What are the lines from the top of the entries through the one with "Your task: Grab"? Write them out exactly, with no pictures.
─── STUDY MATERIAL
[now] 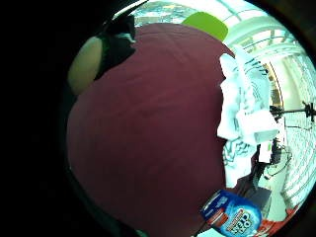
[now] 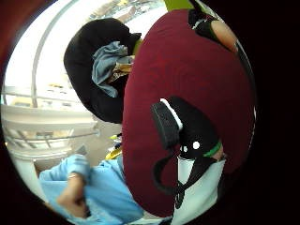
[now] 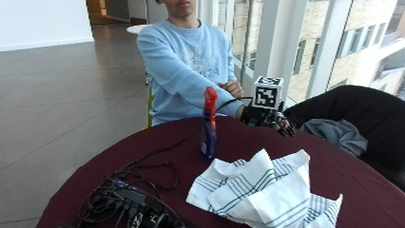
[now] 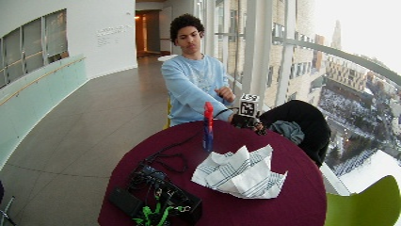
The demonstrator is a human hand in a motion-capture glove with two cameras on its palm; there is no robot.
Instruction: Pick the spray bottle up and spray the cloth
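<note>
A blue spray bottle (image 3: 208, 129) with a red head stands upright on the round maroon table (image 3: 354, 175), also seen as the bottle (image 4: 207, 128) and close to the palm as the bottle (image 1: 232, 215). A white striped cloth (image 3: 263, 190) lies crumpled in front of it, the same cloth (image 4: 240, 172) (image 1: 244, 111). My gloved right hand (image 3: 271, 119) rests at the table's far edge, right of the bottle and apart from it. Its fingers hang relaxed and hold nothing. The gloved thumb (image 2: 185, 126) shows over bare tablecloth.
A tangle of black cables and boxes (image 3: 126, 199) covers the table's near left. A black chair with a grey garment (image 3: 338, 128) stands just beyond the hand. A green chair (image 4: 366, 205) is at the near right. The person's bare hand (image 3: 234, 88) is held near the chest.
</note>
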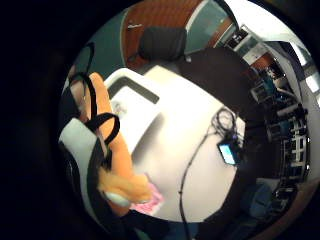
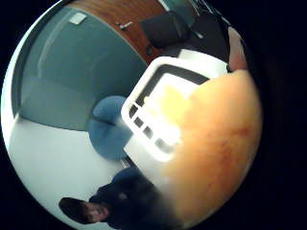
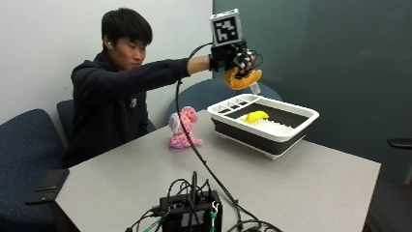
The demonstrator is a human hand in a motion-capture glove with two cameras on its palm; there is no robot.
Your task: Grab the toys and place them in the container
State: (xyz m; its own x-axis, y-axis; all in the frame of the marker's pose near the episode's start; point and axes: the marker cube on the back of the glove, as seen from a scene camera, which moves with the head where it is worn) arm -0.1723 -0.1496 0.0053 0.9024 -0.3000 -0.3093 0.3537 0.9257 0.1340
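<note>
In the outside view my gloved right hand (image 3: 235,59) is raised above the near end of the container (image 3: 265,130), gripping an orange plush toy (image 3: 242,79) that hangs below the palm. The container is a white-rimmed, dark-walled rack tub on the grey table (image 3: 309,179); a yellow toy (image 3: 256,116) lies inside it. A pink plush toy (image 3: 183,128) stands on the table to the container's left. In the thumb side palm view the orange toy (image 2: 220,143) fills much of the picture beside the container (image 2: 144,120) with the yellow toy (image 2: 168,103). The little finger side view shows the orange toy (image 1: 117,150) and the pink toy (image 1: 152,200).
A black electronics box (image 3: 190,212) with cables sits at the table's near edge, and a cable runs from it up to my hand. A dark phone (image 3: 48,180) lies on a blue chair at the left. Another blue chair (image 3: 212,94) stands behind the container.
</note>
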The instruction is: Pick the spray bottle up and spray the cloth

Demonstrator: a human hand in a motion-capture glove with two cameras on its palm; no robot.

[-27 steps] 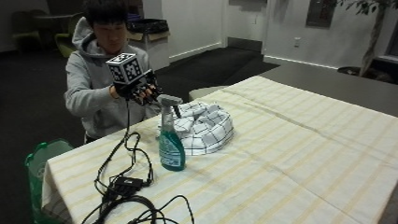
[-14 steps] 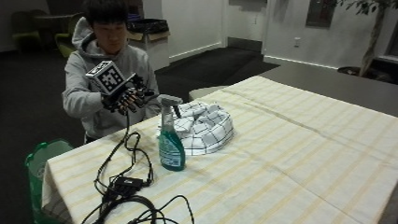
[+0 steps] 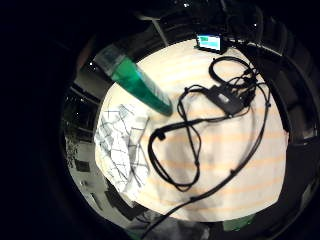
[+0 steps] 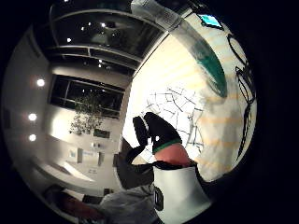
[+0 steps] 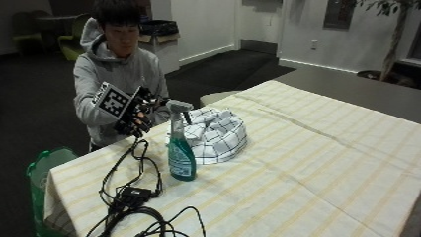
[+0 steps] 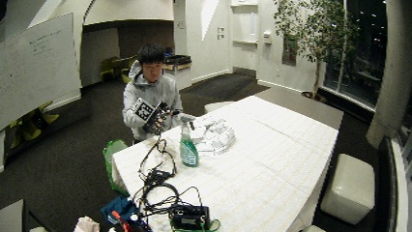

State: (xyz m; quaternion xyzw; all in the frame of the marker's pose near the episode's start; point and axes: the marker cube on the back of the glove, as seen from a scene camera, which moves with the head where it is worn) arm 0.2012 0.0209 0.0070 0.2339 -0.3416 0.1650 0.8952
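The reach is in hand: the gloved right hand (image 5: 135, 118) hovers just beside the spray bottle's (image 5: 180, 148) trigger head, its grip loosely spread and holding nothing. The bottle stands upright on the table (image 5: 315, 163), touching the checked cloth (image 5: 220, 136). Next, the fingers must wrap the bottle's neck.

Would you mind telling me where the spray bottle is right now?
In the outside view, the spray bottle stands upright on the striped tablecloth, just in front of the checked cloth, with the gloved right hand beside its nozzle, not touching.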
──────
(RESPONSE TO THE TASK):
[now] 
[now] 
[now] 
[now] 
The demonstrator is a human hand in a motion-capture glove with two cameras on its palm; there is no robot.
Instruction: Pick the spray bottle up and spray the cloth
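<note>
A blue spray bottle (image 3: 208, 129) with a red head stands upright on the round maroon table (image 3: 354, 175), also seen as the bottle (image 4: 207, 128) and close to the palm as the bottle (image 1: 232, 215). A white striped cloth (image 3: 263, 190) lies crumpled in front of it, the same cloth (image 4: 240, 172) (image 1: 244, 111). My gloved right hand (image 3: 271, 119) rests at the table's far edge, right of the bottle and apart from it. Its fingers hang relaxed and hold nothing. The gloved thumb (image 2: 185, 126) shows over bare tablecloth.
A tangle of black cables and boxes (image 3: 126, 199) covers the table's near left. A black chair with a grey garment (image 3: 338, 128) stands just beyond the hand. A green chair (image 4: 366, 205) is at the near right. The person's bare hand (image 3: 234, 88) is held near the chest.
</note>
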The demonstrator is a human hand in a motion-capture glove with two cameras on its palm; there is no robot.
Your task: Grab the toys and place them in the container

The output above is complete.